Women Working: Take a chance

5 mins read

WILTON – The Calzolaio Pasta Company, well known simply as Calzolaio’s, has been open since 2009, and co-owner, Rocell Marcellino, attributes their opening to a well-timed opportunity.

“My husband and I had been working in the restaurant business for a long time,” Marcellino said. “And an opportunity came along, and I was like, what am I doing, why am I working for other people? Let’s do it for ourselves…when opportunities come, you have to take a chance.”

Marcellino also reflected upon working for other people and expressed that she had some qualities that made doing so difficult, referring to herself as having been a “bad employee.” Taking the opportunity to be her own boss worked well for her.

Being a business owner during a pandemic has complicated a lot of modern conveniences, especially in the restaurant industry, but restaurant owners like Marcellino have found ways to keep up with demand through change.

“It’s been extremely challenging, but we’ve been very fortunate at the same time,” she said. “We had a decent takeout business before Covid, so then we just decided to expand, just go that way as a way to…keep open and generating an income for, not only ourselves, but all of our employees, so we were able to keep a good number of people employed full-time the whole time we were shut down.”

Marcellino was happy to keep the employees she has because working in the restaurant industry requires a particular skills set, and finding qualified candidates is difficult. She is grateful for the people who have stayed and continue to work for her.

“We have wonderful employees; without them, we’d have nothing,” Marcellino said.

As a woman in the restaurant industry, Marcellino has experienced a wide range of reactions to her being in a position of authority. However, she has always taken a firm stance in response to unpleasant reactions.

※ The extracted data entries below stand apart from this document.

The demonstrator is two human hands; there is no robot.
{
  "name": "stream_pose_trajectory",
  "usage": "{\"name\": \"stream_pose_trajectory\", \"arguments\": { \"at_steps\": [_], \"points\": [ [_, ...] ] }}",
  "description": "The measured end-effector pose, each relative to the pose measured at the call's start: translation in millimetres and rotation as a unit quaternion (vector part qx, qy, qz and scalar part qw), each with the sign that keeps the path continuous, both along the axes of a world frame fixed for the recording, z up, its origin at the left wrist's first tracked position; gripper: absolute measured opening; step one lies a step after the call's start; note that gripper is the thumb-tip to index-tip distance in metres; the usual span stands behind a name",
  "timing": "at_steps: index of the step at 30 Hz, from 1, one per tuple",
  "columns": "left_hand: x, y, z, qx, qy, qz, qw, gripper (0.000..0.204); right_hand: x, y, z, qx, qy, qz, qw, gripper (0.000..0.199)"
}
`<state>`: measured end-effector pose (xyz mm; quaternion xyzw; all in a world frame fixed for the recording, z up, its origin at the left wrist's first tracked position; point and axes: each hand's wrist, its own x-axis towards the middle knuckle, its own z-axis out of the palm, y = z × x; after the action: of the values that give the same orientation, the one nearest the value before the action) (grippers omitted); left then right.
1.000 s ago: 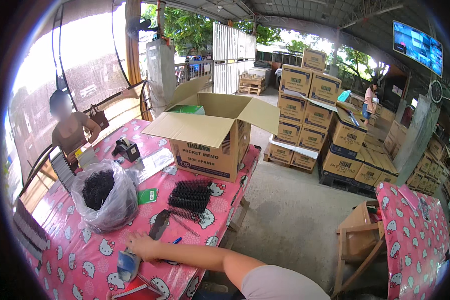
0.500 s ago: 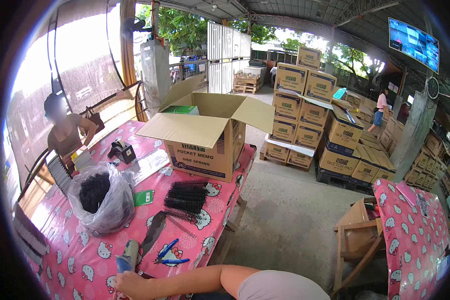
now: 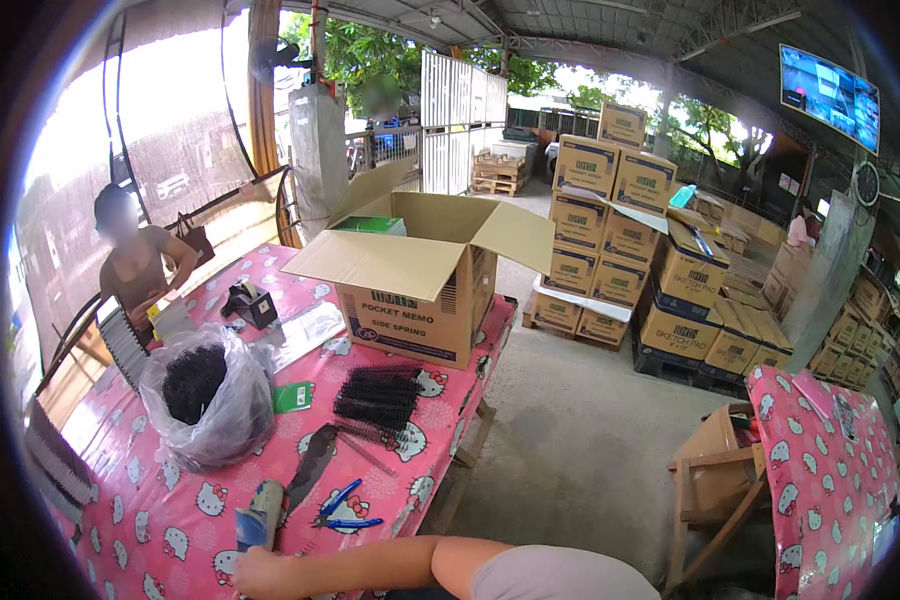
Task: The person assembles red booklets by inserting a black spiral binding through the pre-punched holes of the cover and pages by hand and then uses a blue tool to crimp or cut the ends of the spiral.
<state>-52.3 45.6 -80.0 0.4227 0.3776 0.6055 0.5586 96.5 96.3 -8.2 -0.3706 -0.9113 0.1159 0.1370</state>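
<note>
My left hand [image 3: 253, 574] rests at the near edge of the pink patterned table [image 3: 170, 500], my forearm running in from the lower right. Its fingers look closed around the bottom of a small grey and blue object [image 3: 261, 514] that stands up just above them. Blue-handled pliers [image 3: 341, 510] lie a little to the right. A dark flat strip [image 3: 310, 466] and a pile of black spiral coils [image 3: 378, 400] lie farther back. My right hand is out of sight.
A clear bag of black coils [image 3: 210, 400] sits at the left, an open cardboard box [image 3: 420, 290] at the far end. Another person [image 3: 135, 265] sits across the table. Stacked cartons [image 3: 650, 270], a wooden stool [image 3: 715, 480] and a second pink table [image 3: 830, 500] stand to the right.
My left hand has drawn back toward me along the table. The grey and blue object, lying flat before, now stands up at my fingers.
</note>
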Motion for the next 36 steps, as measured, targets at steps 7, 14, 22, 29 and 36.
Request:
{"name": "stream_pose_trajectory", "arguments": {
  "at_steps": [7, 14, 22, 29, 36],
  "points": [
    [23.4, -9.0, 30.1, 0.049, 0.119, 0.043, 0.991, 0.028, -1.2, -0.6, -23.4, 0.032, 0.280, -0.046, 0.958, 0.027],
    [43.8, -34.3, 64.2, 0.131, 0.218, 0.142, 0.957, 0.025, 21.2, -12.4, 3.5, -0.039, 0.381, -0.027, 0.923, 0.021],
    [13.4, -34.6, 45.6, 0.086, 0.111, 0.182, 0.973, 0.020, 27.2, -48.3, 42.5, 0.134, 0.427, 0.016, 0.894, 0.033],
    [24.0, -63.2, 77.3, 0.060, 0.097, 0.170, 0.979, 0.016, 23.8, -67.9, 60.1, -0.021, 0.385, 0.019, 0.922, 0.021],
    [24.3, -78.5, 72.2, 0.070, 0.033, 0.187, 0.979, 0.017, 13.6, -69.6, 65.7, -0.054, 0.348, 0.045, 0.935, 0.016]
  ]
}}
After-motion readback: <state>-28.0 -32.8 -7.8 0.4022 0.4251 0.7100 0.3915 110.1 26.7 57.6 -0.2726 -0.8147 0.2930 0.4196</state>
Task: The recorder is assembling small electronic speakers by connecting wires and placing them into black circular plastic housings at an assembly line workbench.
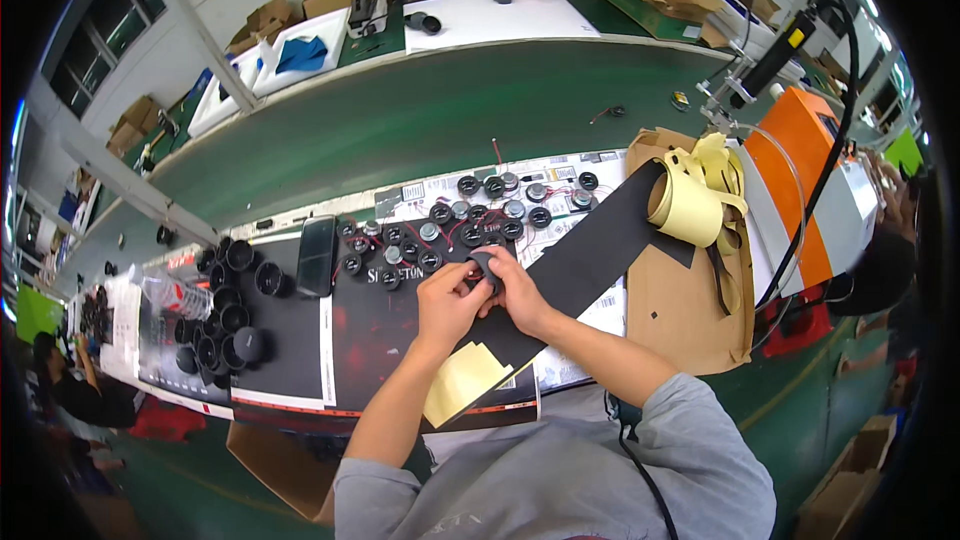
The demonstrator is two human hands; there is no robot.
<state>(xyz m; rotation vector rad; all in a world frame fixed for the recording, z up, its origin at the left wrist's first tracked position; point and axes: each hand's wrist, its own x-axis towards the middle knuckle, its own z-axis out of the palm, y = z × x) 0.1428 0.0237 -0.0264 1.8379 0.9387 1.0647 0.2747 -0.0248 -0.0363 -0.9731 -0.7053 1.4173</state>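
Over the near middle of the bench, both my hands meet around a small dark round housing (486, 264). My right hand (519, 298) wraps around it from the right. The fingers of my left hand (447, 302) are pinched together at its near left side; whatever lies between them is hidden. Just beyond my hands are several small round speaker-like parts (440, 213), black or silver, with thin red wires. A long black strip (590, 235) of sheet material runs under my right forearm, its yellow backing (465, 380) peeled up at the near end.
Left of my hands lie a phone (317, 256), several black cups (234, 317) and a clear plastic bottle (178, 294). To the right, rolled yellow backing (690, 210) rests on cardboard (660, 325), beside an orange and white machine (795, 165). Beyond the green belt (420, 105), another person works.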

“They look at you like, ‘who’s the boss?’ or ‘why am I talking to you?’ or ‘where’s your husband? Where’s the owner?’ Like, ‘you’re looking at her,’” Marcellino said. “You have to stand up for yourself and carry yourself in a way that shows you’re in charge.”

She attributes her success, in part, to her very supportive business partner and husband. Marcellino also sees a generational shift in the way society treats women.

“He’s not like, ‘my wife’—in business, I’m his partner,” she said. “It’s a wonderful transformation of societal norms… it’s a good place that we’re heading, I think.”

As an older woman and employer of younger people, she finds joy in watching people grow, and appreciates that other people see things differently.

“It’s helpful to have different kinds of people working together because, you can be looking at the same room, and I see dead flowers in a vase, and someone else sees chairs out in the way, and other people see cobwebs in the corner.. Just embrace different views,” Marcellino said.

Marcellino is also happy to see the way her business presence has affected her relationship with her community and patrons. She expressed her gratitude for the support she’s received throughout the years and her ability to provide jobs, as well as giving people a place to come and have a good time.

“They just know you. You’ve done birthday parties for their kids or they had an anniversary party at your place. They just know you’re good for your word and they see that you care about people,” she said. “They’re not just our customers—they’re our friends…it’s been a great career; it’s the best thing we ever did.”